PROBLEM DESCRIPTION ▸
Only the lines containing "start" should appear in the answer, copied from the listing below.

** DATA SECTION follows **

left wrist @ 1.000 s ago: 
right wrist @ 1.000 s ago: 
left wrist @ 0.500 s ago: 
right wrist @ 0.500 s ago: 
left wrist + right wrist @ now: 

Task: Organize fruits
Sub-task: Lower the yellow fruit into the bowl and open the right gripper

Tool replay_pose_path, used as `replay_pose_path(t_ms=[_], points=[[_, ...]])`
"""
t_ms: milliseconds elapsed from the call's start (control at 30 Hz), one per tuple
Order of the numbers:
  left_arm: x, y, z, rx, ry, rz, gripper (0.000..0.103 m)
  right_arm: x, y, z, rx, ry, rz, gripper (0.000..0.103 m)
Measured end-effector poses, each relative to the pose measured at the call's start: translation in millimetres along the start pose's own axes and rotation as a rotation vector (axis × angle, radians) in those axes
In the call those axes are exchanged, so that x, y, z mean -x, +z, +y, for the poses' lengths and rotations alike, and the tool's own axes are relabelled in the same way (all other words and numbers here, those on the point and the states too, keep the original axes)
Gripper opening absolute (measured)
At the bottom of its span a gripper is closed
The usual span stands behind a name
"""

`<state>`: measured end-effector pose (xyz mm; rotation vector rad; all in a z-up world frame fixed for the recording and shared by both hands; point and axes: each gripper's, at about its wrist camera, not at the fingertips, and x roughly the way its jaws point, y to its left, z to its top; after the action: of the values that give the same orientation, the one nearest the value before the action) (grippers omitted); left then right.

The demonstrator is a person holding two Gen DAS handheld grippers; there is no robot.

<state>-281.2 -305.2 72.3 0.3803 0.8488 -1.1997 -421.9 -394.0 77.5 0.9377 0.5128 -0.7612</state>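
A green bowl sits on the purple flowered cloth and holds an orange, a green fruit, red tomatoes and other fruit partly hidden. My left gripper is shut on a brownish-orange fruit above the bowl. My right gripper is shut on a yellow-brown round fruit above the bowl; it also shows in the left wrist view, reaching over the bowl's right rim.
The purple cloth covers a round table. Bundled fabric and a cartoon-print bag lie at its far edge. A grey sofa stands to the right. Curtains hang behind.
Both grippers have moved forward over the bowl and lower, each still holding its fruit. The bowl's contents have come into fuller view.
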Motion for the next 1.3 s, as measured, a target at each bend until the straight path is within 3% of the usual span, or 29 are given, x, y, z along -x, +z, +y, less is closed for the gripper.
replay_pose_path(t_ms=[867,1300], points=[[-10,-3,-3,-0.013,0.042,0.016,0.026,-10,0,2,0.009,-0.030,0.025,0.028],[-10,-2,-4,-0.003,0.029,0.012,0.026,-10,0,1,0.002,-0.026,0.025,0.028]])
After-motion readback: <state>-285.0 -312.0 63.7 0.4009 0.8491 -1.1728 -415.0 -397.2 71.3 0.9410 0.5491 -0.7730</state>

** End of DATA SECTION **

WRITTEN SOLUTION ▸
t_ms: milliseconds elapsed from the call's start (control at 30 Hz), one per tuple
Measured end-effector poses, each relative to the pose measured at the call's start: translation in millimetres along the start pose's own axes and rotation as a rotation vector (axis × angle, radians) in those axes

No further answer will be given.